あゝ、多くの虐殺された鮮人は、平澤計七君等に対する虐殺は、皆『非常時の出来事』として、
泣き寝入りになつて了つた。しかし、大杉夫妻及び宗一君の虐殺は、終に古井戸の底に隠し切れなかつた。
 ために甘粕等一、二の者が、ほんの申訳け的に罪に服した。僕は敢えて甘粕等の裁判を申訳け的といふ。何故ならば、三人わ惨殺した甘粕は、実に十年といふすばらしい重い刑を受けたのだが、その刑期の十分の一を勤めた本年の五月初旬、既に千葉監獄を放免されたといふ一事によつても、それが明らかではないか。
 僕は国家の定めた法律を侵した。しかも、それは法を知らずして侵したのではなく、知つて侵し──侵さざるを得なかつたが故に敢えて之れを侵したのである。故に法律に対してはただその前に此の身体を投げ出しすのみで、何事も云はない。
 が、しかし、社会生活を営みつつある全社会の人々に対して僕は声を大にして一言訴へたい。
 諸君は、その社会的正義を求める心にこの事実を問ふて、猶且つ……(以下五十四字削除)……と。
 即ち僕のこの心情こそ、この度の暗殺を企て………(以下十八字削除)………、僕の信念を生んだのである。
 警視庁に於ても、検事の取調べに於ても、また予審判事の取調べの時にも、『甘粕のやつた事を福田大将へ復讐するのは少し見当違ひぢやないか』といふ言葉を度々承つた。

 二分の一段飛ばし

 今、仮に一歩を譲つて、判検事の僕に言はれた如く、また福田自身の言明の如く甘粕の行為は決して福田大将の与り知らなかつた所だとした所で、しかし、あの虐殺が決して甘粕等自身の自発的行動でないといふ事に就いては、多くの眼明きの人々が明白に認めてゐることだらうと思ふ。
 それ故にこそ福田自身ですら、予審調書に
『しかし、私を命令者と和田等が思ふのも亦無理のない点もある。何うも甘粕の裁判の時の態度が曖昧だつたので、私ですら他に殺させた者があるのではないかと疑つてゐる。しかし、軍法会議で裁判も終つた事だから何んとも仕方がない』と述べなければならなかつたのである。
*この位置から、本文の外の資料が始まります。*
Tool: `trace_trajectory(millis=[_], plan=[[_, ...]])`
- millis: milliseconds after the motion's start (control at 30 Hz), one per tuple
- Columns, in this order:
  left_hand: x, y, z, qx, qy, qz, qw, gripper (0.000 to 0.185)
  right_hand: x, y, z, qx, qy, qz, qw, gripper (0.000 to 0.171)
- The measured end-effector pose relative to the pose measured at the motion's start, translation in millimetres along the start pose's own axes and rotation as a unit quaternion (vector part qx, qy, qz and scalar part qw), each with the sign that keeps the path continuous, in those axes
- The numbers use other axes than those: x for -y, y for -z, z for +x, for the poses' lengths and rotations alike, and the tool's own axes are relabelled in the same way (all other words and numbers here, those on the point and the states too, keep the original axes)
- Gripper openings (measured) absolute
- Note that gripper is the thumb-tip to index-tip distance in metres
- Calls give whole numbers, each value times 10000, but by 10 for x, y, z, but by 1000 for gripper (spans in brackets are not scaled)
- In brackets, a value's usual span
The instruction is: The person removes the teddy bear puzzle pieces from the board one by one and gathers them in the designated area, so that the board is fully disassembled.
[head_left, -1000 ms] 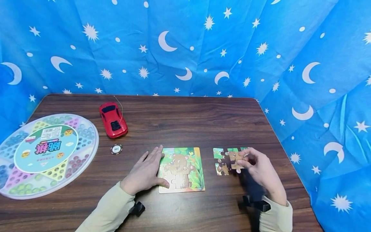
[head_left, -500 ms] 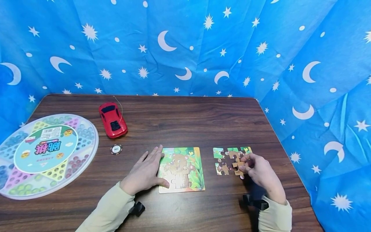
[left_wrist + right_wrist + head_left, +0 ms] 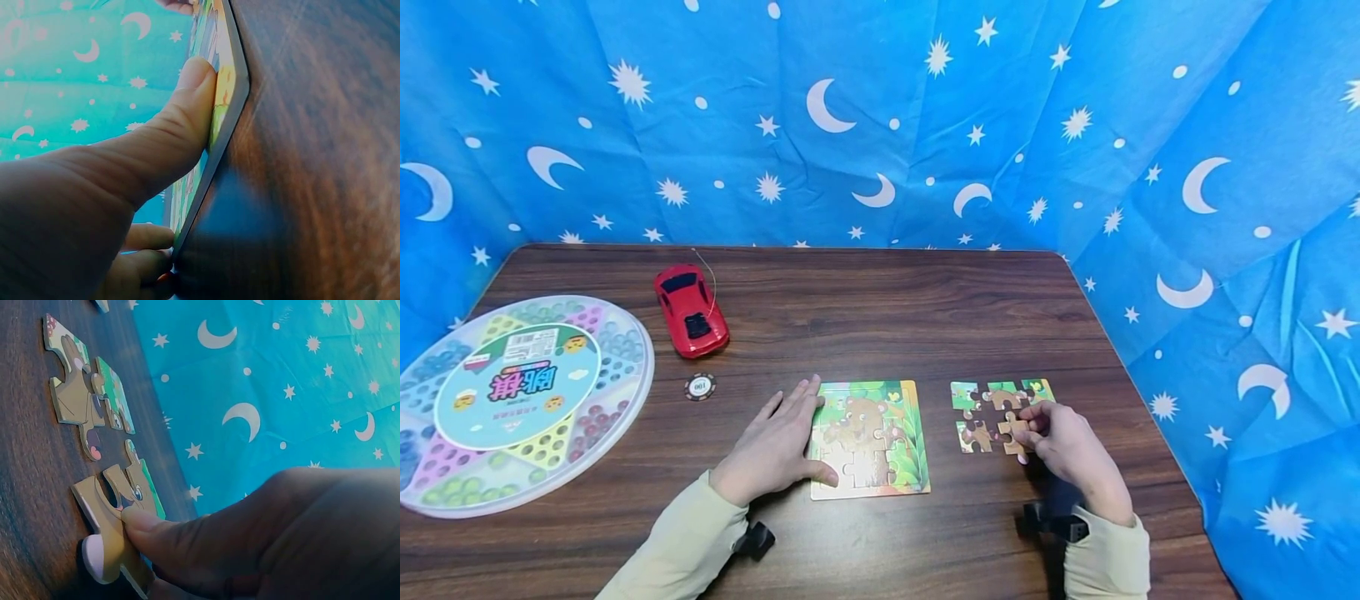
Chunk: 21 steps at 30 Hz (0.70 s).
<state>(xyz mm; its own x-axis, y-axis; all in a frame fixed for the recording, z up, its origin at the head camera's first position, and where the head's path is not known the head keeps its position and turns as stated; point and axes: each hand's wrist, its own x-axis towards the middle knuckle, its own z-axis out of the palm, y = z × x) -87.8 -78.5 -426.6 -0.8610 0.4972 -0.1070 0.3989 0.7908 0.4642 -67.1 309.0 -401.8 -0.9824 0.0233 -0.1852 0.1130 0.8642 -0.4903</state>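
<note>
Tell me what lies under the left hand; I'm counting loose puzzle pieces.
The left hand rests flat on the wooden table, thumb pressing the puzzle board at its left edge. No loose piece shows around it; whatever lies beneath the palm is covered.

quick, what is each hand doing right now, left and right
Left hand: open, lying flat, thumb pressing the edge of the puzzle board.
Right hand: pinching a loose puzzle piece that lies on the table.
</note>
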Motion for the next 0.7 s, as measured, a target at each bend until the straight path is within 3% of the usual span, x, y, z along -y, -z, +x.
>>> trace_trajectory(millis=[700], plan=[[-8, 1, 0, 42, 44, 77, 10000, 115, 32, -23, 21, 75, -94, 55, 9999, 16]])
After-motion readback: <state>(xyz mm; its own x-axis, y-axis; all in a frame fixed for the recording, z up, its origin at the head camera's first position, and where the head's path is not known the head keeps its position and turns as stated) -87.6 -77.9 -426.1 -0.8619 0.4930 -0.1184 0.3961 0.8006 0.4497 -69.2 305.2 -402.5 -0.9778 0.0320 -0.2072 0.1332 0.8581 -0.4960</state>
 然して、この誰も疑ふ当然の疑ひを僕が疑つて、その背後の全責任者として僕は福田大将を睨んだのである。
 僕は、福田を甘粕事件の黒幕だと推定するに役立つ三つの材料を揚げる。
 第一。彼は当時の戒厳司令官である。
 第二。九月二日、所々に貼り出された『鮮人社会主義者等が放火し暴動しつつあれば、人々はよく団結して彼等に備へよ』云々の掲示板には、な戒厳司令官福田雅太郎と署名してあつた。
 第三。当時、戒厳司令官より各青年団在郷軍人団に発したといふ謄写版刷りのビラの中に、『社会主義者、鮮人を徹底的に取締れ』と記されてあつた。
 即ち僕は、この三つの事実に思ひを潜めて、そして、前述の誰もが抱く疑ひである甘粕の背後の、最も明白な第一の責任者として福田大将を認めたのである。
 私は思ふ。福田雅太郎の直参旗本であつた憲兵隊は青年団在郷軍人団等の及びもつかない忠実さを以つて、その司令官の内訓にのつとつて、大杉夫妻を『徹底的に取締つた』ものであり、殊に余りに徹底しすぎて、僅かに六才の宗坊をまで『取締つて』了つたのである、と。
 しかし、これでも猶、福田が『その推定は間違つてゐる。私は甘粕事件には少しも関係がない』といふならば、僕は福田雅太郎にお願ひする。
 福田も、甘粕の黒幕があるやうに疑つてゐるのだから、幸い甘粕がのこのこ酒蛙々々と娑婆へ出て来た今日である、その疑ひを何か明白にして貰ひたい。そしてその黒幕を発いて、僕の『間違ひ、思い違ひ』をして翻然と改めさして慾しいものである。
 が、その背後の黒幕は、余りに大きく数も多さうなので、よもや福田もそれは出来まい。出来なければ男らしく責を負つたらどうだ。『何うも軍法会議が済んで了つたから仕方がない』などと、暗に自分達の軍法会議をけなしてまでその責任を避けやうといふのは、余りに軍人らしくない態度ぢやないか。部下に絶対服従を強ゆる権力を握つてゐるものならば、仮りにその部分の仕出かした誤ちとしても、甘んじてその責任を負つてこそ軍人じやないか。」